With mounting outrage at the firing of Salaita and a rapidly snowballing national and international boycott of UIUC, supporters have set up a website (supportstevensalaita.com) to provide information about Salaita’s case, offer links to relevant articles, suggest actions and to raise money for his defense.

University of Illinois at Urbana-Champaign (UIUC) Chancellor Phyllis Wise yesterday claimed she fired Salaita for a lack of “civility,” a vague standard invoked to censor other critics of Israel in the past.

Faculty vote “no confidence” in chancellor

Meanwhile, the American Indian Studies Program faculty have cast a vote of no confidence in Wise.

“Our sentiment is based on Wise’s decision to effectively fire Prof. Steven Salaita, whosede facto hire had been properly vetted by the unit and approved by the college through standard academic procedures,” says a statement on the program’s website.

The statement adds that the faculty believe Wise’s decision “was in fact made in response to external pressures that sought to block Prof. Salaita’s hire, coupled with her objection over the content and tone of his personal and political tweets over the subject of Israeli bombing of Palestine.”

“With this vote of no confidence, the faculty of UIUC’s American Indian Studies program also joins the thousands of scholars and organizations in the United States and across the world in seeing the Chancellor’s action as a violation of academic freedom and freedom of speech,” the statement adds.

Student action

As the university board of trustees’ executive committee met on Friday afternoon, the students first entered the room and demanded to be heard.

The students were then required to leave as the meeting went into closed session. They staged a sit-in in the hallway outside the meeting room hoping to encounter participants as they left.

However, the participants in the meeting apparently used a private exit to leave the meeting room, not passing through the same hallway.

Nonetheless the students entered the meeting room and made this video of them reading their demands:

Their full statement, posted on Facebook, includes the following calls:

The immediate reinstatement of Dr. Salaita as a tenured faculty member in the Department of American Indian Studies.
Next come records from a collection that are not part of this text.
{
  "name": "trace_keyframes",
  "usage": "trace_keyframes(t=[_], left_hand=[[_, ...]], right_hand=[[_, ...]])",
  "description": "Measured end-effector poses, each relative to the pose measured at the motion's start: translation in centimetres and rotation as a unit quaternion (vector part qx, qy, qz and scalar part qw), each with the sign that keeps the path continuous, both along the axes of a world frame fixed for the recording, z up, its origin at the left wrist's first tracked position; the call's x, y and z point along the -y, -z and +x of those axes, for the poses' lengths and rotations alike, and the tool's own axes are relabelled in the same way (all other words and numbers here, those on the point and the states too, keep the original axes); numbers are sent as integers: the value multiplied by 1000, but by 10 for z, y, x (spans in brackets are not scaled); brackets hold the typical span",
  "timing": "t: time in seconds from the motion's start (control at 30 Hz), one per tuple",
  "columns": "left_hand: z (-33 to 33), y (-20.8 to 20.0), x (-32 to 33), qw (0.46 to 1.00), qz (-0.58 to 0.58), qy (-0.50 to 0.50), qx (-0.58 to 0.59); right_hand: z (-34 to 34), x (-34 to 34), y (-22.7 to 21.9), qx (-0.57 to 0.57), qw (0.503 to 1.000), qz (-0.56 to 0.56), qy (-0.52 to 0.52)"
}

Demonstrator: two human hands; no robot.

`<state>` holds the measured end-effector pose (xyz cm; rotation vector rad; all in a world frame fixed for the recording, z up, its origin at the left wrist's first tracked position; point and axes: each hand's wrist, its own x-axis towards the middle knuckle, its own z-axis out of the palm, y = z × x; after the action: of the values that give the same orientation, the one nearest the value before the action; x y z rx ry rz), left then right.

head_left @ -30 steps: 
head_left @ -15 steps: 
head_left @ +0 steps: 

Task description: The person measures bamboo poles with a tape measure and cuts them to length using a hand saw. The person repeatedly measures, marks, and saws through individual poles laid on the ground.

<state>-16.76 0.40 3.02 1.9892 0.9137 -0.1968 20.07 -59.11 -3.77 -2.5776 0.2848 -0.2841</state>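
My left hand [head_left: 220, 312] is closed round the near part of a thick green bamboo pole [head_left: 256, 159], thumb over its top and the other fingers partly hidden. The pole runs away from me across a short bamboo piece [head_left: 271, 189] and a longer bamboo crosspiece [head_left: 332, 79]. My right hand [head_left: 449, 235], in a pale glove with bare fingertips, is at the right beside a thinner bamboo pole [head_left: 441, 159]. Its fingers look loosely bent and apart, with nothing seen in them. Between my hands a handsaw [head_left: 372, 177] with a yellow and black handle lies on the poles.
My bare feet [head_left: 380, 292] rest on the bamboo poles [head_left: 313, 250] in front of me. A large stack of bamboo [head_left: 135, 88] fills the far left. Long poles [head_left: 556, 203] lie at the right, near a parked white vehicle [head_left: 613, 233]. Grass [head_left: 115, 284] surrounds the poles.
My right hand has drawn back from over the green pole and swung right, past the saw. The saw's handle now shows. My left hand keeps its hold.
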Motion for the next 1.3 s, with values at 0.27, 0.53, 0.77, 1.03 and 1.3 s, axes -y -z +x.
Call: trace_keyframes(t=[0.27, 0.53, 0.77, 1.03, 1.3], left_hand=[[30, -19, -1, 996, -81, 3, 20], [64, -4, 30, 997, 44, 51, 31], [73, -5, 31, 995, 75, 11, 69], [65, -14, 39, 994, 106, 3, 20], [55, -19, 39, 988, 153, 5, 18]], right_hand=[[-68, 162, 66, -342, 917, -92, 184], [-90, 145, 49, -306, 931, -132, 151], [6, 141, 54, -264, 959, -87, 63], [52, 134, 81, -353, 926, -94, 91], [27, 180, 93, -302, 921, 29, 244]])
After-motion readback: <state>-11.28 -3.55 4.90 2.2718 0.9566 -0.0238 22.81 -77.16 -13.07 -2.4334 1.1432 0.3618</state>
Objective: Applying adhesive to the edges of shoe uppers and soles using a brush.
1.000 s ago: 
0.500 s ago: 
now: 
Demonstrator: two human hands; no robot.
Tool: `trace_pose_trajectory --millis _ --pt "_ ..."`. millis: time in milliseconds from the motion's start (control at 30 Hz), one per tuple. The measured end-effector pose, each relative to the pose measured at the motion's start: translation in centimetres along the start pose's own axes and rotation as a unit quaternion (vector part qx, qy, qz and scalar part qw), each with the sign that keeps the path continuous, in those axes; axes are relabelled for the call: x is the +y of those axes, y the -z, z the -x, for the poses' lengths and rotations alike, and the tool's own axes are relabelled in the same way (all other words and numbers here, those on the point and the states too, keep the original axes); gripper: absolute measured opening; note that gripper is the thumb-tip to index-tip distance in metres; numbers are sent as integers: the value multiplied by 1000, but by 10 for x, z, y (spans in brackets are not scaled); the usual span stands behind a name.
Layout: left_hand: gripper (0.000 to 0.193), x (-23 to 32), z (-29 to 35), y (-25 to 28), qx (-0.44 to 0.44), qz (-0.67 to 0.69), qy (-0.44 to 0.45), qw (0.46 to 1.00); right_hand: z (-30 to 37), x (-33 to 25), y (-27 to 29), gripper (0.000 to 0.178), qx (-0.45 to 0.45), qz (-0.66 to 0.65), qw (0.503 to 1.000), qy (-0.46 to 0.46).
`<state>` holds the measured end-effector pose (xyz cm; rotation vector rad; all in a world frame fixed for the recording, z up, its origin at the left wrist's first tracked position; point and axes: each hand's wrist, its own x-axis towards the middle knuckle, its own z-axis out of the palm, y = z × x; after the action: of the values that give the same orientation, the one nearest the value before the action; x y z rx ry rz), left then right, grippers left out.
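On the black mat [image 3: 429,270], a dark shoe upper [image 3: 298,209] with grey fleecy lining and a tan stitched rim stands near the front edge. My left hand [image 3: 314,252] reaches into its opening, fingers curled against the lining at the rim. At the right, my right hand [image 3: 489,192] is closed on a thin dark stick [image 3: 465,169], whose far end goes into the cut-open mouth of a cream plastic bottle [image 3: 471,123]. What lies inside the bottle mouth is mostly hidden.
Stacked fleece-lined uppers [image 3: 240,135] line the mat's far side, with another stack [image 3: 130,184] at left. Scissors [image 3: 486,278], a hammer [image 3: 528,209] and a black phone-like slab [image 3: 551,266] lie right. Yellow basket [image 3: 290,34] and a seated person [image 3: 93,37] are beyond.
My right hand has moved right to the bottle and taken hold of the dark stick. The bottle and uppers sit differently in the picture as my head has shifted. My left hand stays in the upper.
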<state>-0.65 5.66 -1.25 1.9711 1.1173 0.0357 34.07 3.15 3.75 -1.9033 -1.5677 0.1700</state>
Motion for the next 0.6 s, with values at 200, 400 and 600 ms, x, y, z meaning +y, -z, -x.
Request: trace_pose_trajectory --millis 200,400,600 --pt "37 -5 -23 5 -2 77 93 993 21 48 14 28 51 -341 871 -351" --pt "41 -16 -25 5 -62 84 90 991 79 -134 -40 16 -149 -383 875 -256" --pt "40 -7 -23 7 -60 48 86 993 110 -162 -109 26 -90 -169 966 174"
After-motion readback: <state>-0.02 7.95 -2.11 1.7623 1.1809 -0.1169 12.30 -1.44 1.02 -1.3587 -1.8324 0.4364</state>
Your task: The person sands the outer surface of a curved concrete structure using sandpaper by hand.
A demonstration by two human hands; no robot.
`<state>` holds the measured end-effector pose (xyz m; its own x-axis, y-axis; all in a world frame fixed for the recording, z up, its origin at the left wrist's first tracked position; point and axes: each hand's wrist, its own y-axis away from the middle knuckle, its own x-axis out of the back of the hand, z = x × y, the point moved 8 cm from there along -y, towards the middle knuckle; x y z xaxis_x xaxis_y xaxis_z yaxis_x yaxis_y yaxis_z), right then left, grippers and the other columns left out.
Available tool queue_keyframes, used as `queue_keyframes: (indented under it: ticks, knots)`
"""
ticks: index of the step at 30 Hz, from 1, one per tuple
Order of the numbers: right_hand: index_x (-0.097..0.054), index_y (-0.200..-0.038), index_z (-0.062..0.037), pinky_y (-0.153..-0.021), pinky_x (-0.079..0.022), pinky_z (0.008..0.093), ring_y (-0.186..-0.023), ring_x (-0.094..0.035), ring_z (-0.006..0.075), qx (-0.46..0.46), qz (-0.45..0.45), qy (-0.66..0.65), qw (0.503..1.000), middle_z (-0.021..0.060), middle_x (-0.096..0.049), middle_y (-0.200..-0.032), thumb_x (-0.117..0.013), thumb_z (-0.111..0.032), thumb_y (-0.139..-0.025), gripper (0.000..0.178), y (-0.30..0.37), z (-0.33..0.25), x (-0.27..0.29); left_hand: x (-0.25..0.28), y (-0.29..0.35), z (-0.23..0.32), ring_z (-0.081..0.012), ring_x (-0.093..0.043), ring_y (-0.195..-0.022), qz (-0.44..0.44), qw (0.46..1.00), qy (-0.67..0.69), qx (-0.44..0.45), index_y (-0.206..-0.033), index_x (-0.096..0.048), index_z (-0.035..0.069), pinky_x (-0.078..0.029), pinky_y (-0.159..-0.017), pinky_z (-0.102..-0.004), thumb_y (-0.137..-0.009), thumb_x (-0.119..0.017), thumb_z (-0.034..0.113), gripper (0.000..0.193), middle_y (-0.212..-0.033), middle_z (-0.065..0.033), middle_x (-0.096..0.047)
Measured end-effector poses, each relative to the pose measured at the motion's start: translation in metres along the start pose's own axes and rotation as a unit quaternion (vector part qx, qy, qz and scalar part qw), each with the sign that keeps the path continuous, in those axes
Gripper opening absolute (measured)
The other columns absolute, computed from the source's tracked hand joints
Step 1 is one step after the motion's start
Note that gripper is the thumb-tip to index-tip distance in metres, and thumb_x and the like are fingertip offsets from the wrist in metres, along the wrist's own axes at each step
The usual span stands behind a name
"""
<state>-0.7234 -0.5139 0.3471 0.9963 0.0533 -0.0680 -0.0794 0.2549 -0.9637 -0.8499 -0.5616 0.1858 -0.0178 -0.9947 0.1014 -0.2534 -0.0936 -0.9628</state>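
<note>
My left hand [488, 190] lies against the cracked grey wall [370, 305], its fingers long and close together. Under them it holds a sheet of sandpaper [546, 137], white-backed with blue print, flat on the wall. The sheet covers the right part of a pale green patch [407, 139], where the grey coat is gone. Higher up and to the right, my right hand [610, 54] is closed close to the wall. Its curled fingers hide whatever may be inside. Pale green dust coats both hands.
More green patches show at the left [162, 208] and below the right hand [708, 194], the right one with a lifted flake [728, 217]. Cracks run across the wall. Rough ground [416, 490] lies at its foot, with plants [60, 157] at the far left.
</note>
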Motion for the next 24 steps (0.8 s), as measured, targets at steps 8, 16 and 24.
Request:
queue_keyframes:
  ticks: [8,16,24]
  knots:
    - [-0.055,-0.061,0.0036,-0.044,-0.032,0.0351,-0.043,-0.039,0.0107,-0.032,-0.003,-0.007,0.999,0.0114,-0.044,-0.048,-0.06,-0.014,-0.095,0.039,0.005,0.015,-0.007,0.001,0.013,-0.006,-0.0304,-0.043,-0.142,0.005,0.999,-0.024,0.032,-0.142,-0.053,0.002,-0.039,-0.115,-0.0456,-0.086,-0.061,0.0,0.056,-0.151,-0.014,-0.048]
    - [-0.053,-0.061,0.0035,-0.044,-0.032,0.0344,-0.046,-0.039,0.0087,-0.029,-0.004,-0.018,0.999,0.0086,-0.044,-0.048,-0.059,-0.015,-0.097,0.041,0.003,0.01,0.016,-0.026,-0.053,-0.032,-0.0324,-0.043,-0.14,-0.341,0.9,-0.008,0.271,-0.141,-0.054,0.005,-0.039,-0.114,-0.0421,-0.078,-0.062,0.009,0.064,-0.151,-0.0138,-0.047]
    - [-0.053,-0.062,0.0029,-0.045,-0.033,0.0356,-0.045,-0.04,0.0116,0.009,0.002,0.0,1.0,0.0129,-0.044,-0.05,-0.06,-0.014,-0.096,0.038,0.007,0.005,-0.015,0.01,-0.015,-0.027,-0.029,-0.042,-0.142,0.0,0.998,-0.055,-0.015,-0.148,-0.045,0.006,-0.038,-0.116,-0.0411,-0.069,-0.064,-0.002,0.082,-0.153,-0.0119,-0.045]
Full and fair compensation to Dr. Salaita for time missed during which he would otherwise have been working.

Immediate increased transparency in the faculty hiring process – as a public university, UIUC has the responsibility to make public all intended faculty changes as well as take public comment in regards to any change.

The students also call for specific mechanisms to guarantee more transparent and inclusive governance and oversight and “a full revision of the UIUC Resolution on Diversity Values Statement ensuring that political beliefs are explicitly protected by the university.” They also advocate that “any political statements made by UIUC community members will not in any way be considered grounds for termination, suspension, revocation of offered employment, or any other disciplinary action.”

Rico Kleinstein Chenyek, one of the students who took part in the action, told The Electronic Intifada that the university’s firing of Salaita was another example of the use of “a multiculturalist ‘Inclusive Illinois’ imagined narrative, rather than to promote diversity, to actually regulate diversity and the dissent of minoritized people, and in this particular case, that of Palestinian people.”

In her statement justifying Salaita’s dismissal, Chancellor Phyllis Wise had argued that the move would protect the ability of students to express “diverse ideas.”